Lowest Common Ancestor of a Binary Tree

Things might be getting somewhat more complex with the COVID-19 pandemic that started in Wuhan, China. The CDC has been posting articles stating that individuals, who have recovered from COVID-19, may be prone to reinfection after three months. The theory of herd immunity, without a vaccine, goes out the door.

On a side note, people in the city of Wuhan, China have been celebrating that coronavirus is receding (there is no way to find out with data what is actually happening there) in their city with a massive water park party. The Chinese Communist Party does not seem to accept responsibility for the 800,000 deaths globally which they allowed to happen and are taking advantage of it in different ways.

I just finished updating a storage server CLI so it returns data in JSON format. All appears to be fine. Decided to take a few minutes and generate this post.

The idea is relative similar to what I did in Lowest Common Ancestor in Binary Search Tree.
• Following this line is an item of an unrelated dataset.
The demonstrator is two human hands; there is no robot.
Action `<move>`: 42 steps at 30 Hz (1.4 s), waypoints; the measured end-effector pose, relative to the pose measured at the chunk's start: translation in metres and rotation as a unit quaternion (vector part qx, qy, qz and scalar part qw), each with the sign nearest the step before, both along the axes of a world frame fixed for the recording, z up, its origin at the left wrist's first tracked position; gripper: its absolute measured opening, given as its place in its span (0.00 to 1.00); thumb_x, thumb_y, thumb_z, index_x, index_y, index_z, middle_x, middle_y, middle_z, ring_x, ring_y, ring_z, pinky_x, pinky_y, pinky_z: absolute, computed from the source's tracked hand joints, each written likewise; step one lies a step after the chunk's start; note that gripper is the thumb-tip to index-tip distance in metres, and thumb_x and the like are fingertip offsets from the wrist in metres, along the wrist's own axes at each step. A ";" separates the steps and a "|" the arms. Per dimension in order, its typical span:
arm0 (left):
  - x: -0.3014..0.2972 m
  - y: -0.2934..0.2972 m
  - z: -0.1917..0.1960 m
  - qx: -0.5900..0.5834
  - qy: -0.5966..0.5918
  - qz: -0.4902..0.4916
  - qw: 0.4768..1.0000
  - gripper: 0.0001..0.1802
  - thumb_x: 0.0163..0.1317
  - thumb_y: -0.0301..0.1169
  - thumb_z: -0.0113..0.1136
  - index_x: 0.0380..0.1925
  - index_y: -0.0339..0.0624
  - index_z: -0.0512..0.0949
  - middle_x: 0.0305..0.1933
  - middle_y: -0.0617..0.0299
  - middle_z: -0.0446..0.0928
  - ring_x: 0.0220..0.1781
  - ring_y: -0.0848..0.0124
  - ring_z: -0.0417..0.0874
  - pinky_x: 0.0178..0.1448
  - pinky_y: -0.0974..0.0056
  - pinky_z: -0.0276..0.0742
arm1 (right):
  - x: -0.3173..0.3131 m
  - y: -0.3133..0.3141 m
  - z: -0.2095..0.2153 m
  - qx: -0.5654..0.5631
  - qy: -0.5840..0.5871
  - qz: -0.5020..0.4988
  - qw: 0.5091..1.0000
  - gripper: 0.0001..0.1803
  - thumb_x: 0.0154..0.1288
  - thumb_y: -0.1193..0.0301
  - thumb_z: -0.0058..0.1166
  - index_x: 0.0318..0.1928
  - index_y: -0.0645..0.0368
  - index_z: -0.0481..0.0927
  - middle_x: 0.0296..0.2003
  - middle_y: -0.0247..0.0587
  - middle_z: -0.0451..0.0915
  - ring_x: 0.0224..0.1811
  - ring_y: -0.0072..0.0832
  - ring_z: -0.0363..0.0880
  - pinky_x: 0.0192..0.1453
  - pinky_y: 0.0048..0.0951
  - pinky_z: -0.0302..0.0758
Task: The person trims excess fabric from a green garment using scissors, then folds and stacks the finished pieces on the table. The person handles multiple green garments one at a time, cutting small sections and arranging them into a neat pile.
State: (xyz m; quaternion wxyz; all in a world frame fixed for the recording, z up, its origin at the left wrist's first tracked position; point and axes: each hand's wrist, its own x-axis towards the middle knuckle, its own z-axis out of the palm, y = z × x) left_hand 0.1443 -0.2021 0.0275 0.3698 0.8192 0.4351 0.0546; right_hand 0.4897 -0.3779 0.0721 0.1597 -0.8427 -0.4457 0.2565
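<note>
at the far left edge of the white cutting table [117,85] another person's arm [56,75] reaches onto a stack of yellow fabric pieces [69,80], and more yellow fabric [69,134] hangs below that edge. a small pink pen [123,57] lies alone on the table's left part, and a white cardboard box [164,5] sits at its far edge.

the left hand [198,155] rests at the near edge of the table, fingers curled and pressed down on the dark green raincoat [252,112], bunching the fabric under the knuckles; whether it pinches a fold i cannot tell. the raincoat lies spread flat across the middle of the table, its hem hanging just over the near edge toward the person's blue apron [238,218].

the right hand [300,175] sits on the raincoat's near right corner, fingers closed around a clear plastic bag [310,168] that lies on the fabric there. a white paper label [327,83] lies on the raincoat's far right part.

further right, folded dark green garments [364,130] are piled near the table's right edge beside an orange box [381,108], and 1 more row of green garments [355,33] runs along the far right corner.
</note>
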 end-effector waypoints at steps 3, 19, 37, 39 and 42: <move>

The difference is that in this case we are dealing with a generic binary tree. This implies that the values associated to nodes are in no specific order like in a Binary Search Tree (BST).

I found on LeetCode the 236. Lowest Common Ancestor of a Binary Tree problem. I decided to tackle it in Java using the VSCode IDE on a Windows 10 computer. Of course the IDE and the platform should be of no concern to you.

If interested, take a look at the requirements at the LeetCode site. The site has two examples using the same binary tree. BTW you only need to develop the function / method to find the lowest common ancestor (LCA). The scaffolding and utility code to build the binary tree are not shown.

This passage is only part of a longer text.